### Required action
Check every line of the data below for the word "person". Copy the ones that have it.

****

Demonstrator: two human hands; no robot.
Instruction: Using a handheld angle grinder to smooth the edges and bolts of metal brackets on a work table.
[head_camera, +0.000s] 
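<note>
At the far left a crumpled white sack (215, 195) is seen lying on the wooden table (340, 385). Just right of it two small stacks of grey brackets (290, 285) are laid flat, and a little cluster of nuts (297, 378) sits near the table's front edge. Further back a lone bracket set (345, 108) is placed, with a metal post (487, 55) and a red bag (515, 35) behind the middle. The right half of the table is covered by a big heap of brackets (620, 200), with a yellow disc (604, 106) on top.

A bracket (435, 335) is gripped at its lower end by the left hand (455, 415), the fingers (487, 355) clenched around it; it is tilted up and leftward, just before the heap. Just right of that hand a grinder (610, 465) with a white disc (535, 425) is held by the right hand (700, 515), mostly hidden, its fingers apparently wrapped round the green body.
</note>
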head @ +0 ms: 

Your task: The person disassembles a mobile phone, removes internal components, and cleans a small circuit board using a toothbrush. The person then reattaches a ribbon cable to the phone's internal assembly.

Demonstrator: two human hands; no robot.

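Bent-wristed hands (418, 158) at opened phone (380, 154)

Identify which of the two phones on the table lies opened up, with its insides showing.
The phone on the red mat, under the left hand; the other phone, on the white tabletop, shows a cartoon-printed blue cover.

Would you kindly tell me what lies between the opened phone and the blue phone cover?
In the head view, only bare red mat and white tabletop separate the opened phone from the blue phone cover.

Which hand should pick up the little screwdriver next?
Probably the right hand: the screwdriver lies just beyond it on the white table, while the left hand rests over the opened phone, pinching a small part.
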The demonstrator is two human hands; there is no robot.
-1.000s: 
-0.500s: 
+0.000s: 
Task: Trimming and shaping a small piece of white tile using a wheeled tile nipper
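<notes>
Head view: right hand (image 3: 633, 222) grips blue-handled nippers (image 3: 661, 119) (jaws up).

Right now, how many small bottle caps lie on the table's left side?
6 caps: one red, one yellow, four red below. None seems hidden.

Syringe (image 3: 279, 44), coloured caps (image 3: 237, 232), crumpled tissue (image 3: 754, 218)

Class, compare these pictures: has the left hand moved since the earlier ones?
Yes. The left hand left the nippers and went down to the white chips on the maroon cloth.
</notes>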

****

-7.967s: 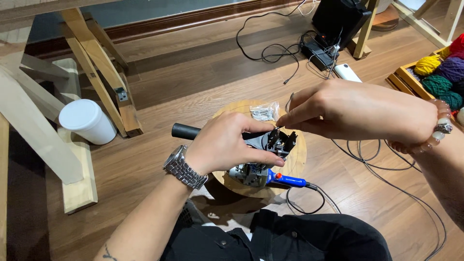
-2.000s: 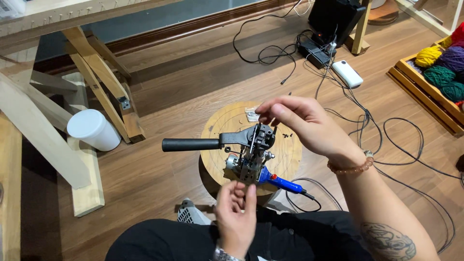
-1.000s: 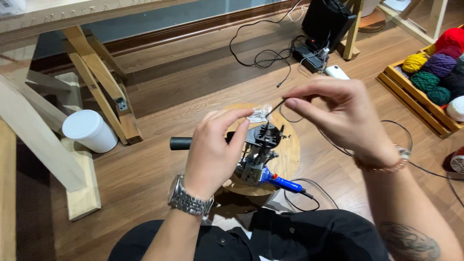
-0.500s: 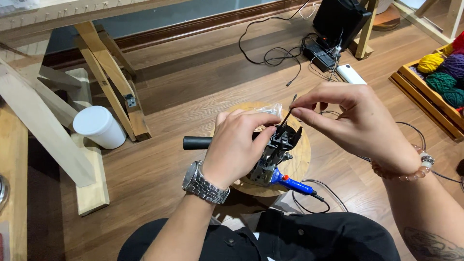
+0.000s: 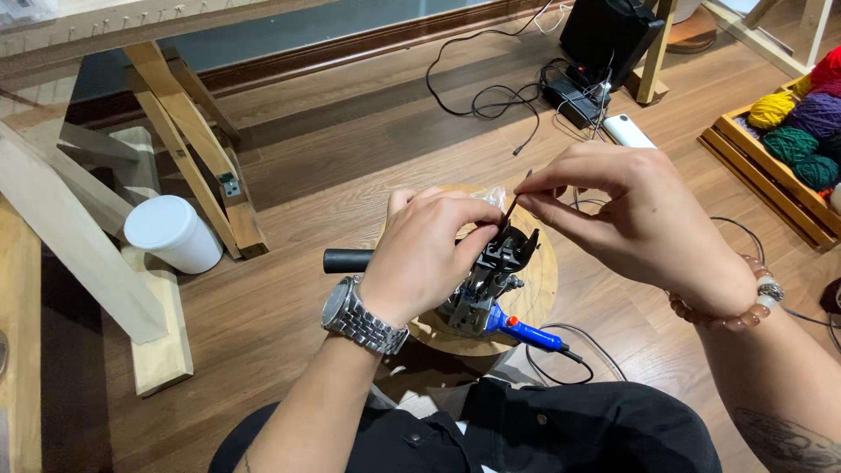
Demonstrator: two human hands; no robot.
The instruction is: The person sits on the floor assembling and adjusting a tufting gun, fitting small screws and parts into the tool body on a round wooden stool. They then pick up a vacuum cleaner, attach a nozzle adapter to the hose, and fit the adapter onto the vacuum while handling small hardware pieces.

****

### Written solution
Your task: The person disassembles a mobile phone, removes internal components, and cleans a small circuit board using a toothbrush. The person then reattaches a ribbon cable to the phone's internal assembly.
The instruction is: The person sits on the floor assembling and adjusting a tufting gun, fitting small screws and parts into the tool body on a round wooden stool. They then pick up a vacuum cleaner, attach a nozzle adapter to the hose, and fit the adapter onto the vacuum while handling small hardware pieces.

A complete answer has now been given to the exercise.